Return all the lines below exactly. Any picture among them is omitted.
+--
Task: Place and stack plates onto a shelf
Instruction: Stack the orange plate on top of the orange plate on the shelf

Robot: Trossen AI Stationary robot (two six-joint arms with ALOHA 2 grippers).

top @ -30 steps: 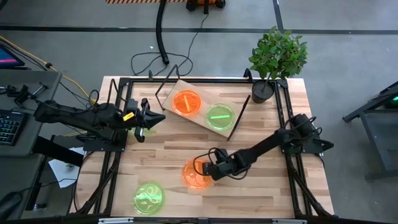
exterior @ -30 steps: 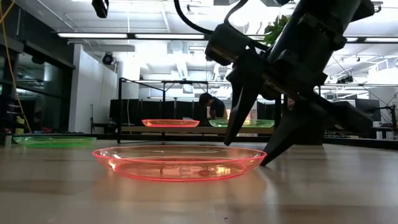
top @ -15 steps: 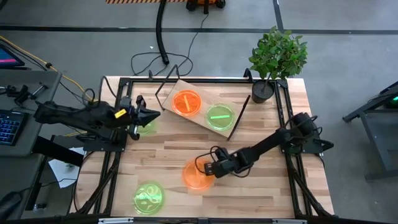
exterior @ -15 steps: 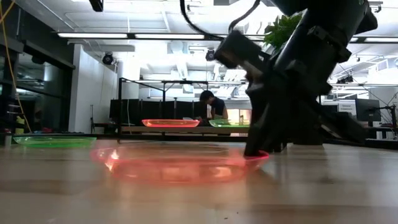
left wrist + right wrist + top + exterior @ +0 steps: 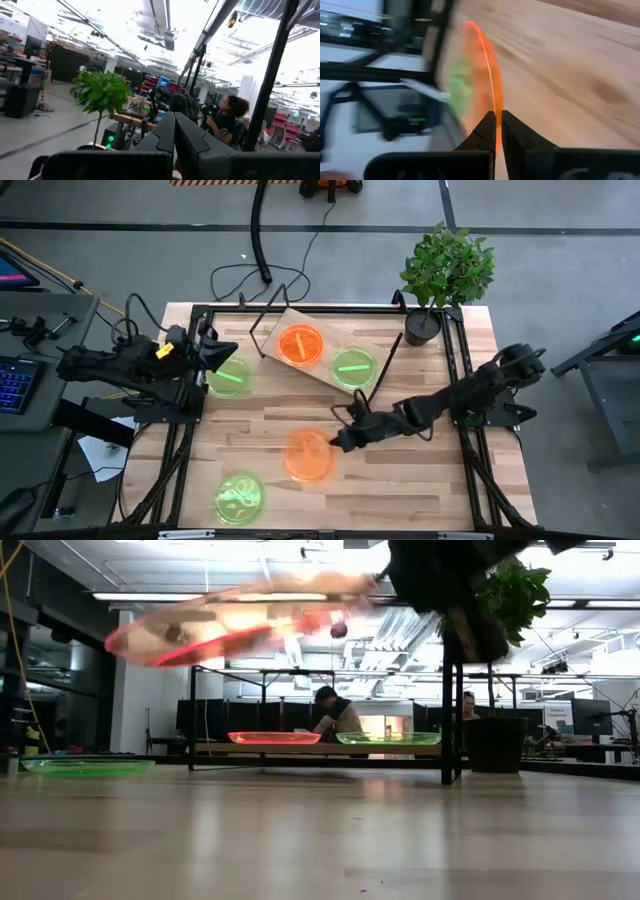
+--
— Your solution —
Task: Place and stack plates onto a shelf
Instruction: Stack the orange plate on top of the orange plate on the shelf

Robot: Trossen AI Stationary robot (two six-joint arms with ALOHA 2 grippers).

top @ -30 steps: 
exterior @ -30 steps: 
top @ -15 steps: 
exterior @ -15 steps: 
left wrist + right wrist + top + exterior @ +0 steps: 

Now the answer is complete.